For face-to-face consultations, I’m donning PPE and making sure I’m social distancing. There’s a point when you realise a child is looking at you and thinking, Who are you? So you take your mask down, smiling, but you’re safeguarding them and trying to safeguard yourself. You’re playing with the child’s dolly and explaining to the parents things such as their child may get a high temperature immediately after a vaccination, but this doesn’t mean the whole family need to self-isolate unless other symptoms are seen suggesting Covid-19. You’re thinking ‘virus’ all the time.

I’m doing a lot of telephone triage. You explain to callers that there’s an impact on services, that the NHS is working differently. You’re sitting a lot, which gets uncomfortable – I have found that I’ve had to stand. I’m typing as I go, which I don’t like to do as patients think you’re doing a checklist, but it’s the only way to keep up with the information.

When you’ve worked a long time in one place, you know your patients. You’ve got a list in your head of the vulnerable ones – the lady who’s had domestic violence, the nursing home patient on lockdown – since you can’t see them to check how they are. Deaths feel very personal, such as one patient who I’ve been doing years of diabetes reviews for.

In late March, together with my twin I nursed my father and stepmother at home with Covid-19. The Princess Alice Hospice Clinical Nurse Specialists enabled dignified and peaceful deaths. For me it was very sudden. I had three weeks off, and both my twin and I got Covid-19 very badly ourselves. It was frightening: it felt like my lungs were on fire. I got to days five and six and thought this could go either way.

We had to self-isolate at my dead parents’ house for seven days. It was really hard emotionally to be in the house so soon after their death and away from our husbands and children. As Christians, we received tremendous support from our church ministry team and friends, which gave us ongoing strength and peace at a difficult time.

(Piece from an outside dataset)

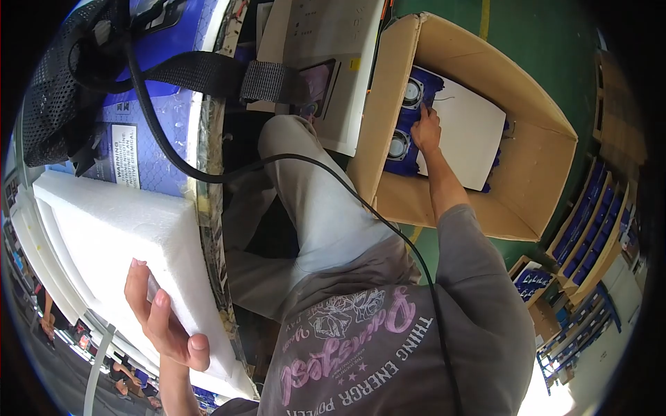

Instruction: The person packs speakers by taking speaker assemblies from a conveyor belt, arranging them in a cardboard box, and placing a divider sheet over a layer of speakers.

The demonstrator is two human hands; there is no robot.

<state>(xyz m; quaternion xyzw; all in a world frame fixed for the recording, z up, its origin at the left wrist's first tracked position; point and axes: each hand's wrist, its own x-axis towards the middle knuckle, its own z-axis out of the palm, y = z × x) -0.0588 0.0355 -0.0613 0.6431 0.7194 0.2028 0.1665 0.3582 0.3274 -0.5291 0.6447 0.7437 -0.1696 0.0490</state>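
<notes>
My right hand (427,130) reaches into a cardboard box (531,149), its fingers bent and close together. Its fingertips are at the edge of a round speaker-like part (412,92) with a metal rim; what they grip, if anything, is hidden. A second round part (398,145) lies beside that hand. Both parts rest in a blue liner (431,82), next to a white sheet (466,132). My left hand (165,320) is open, fingers apart, in front of a white foam block (182,239). I cannot tell whether it touches the foam.
A black cable (312,161) runs across my lap and shirt. A black strap (201,75) and mesh bag (55,97) lie at the upper left. A large printed carton (340,76) stands beside the box. Shelves with blue parts (590,222) are on the right. Other people (125,378) are at lower left.
</notes>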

At the practice we are delaying some interventions, for example by encouraging patients to obtain blood pressure machines. The chair of South West London Primary Care has written to practices reporting back GPs’ concerns about fewer patients presenting with non-Covid conditions, and fears about sick children, those with serious mental illness, and domestic violence victims who are not being seen.

There’s a lot of fear out there. We’ve had dozens of patients get in touch with suspected Covid-19. If patients don’t have a sats probe [blood oxygen saturation probe], you might need to work out how sick they are on the phone, leaving GPs having to make a decision without all the physical assessment data they normally have.

Video consultation makes this easier in many cases, as patient respiratory rates can be assessed and a quick look at the patient can aid clinical judgement. Our surgery’s homegrown online consulting platform, Dr. iQ, allows the whole clinical team to consult with patients using video or messaging.

Practice leader Dr Quraishi says, “We were getting wonderful feedback from patients about using Dr iQ before Covid-19. This period has significantly accelerated uptake of the app. I am pleased by this trend, as we want to ensure patients do not feel worried about contacting us or visiting the surgery, but we must also ensure choice and safety for patients who may not have access to the internet or a smartphone.”

The surgery now offers access to online consultations seven days a week, from 8.00 am to 8.00 pm. In addition, to reflect the rapidly evolving situation, all clinicians are encouraged to attend webinars taken by the most senior GPs in the group covering a range of skills and best practice issues.

We’ve got algorithms, but at the end of the day you have to use your own clinical reasoning. There’s really clear worsening care advice –if that happens, you do this, if the other happens, you do that. There’s plenty of safety netting as you don’t know how patients are going to fare. It’s an emotionally draining experience, and you think how many families are going through the same thing.”

On London is very grateful to Francina for finding the time to talk.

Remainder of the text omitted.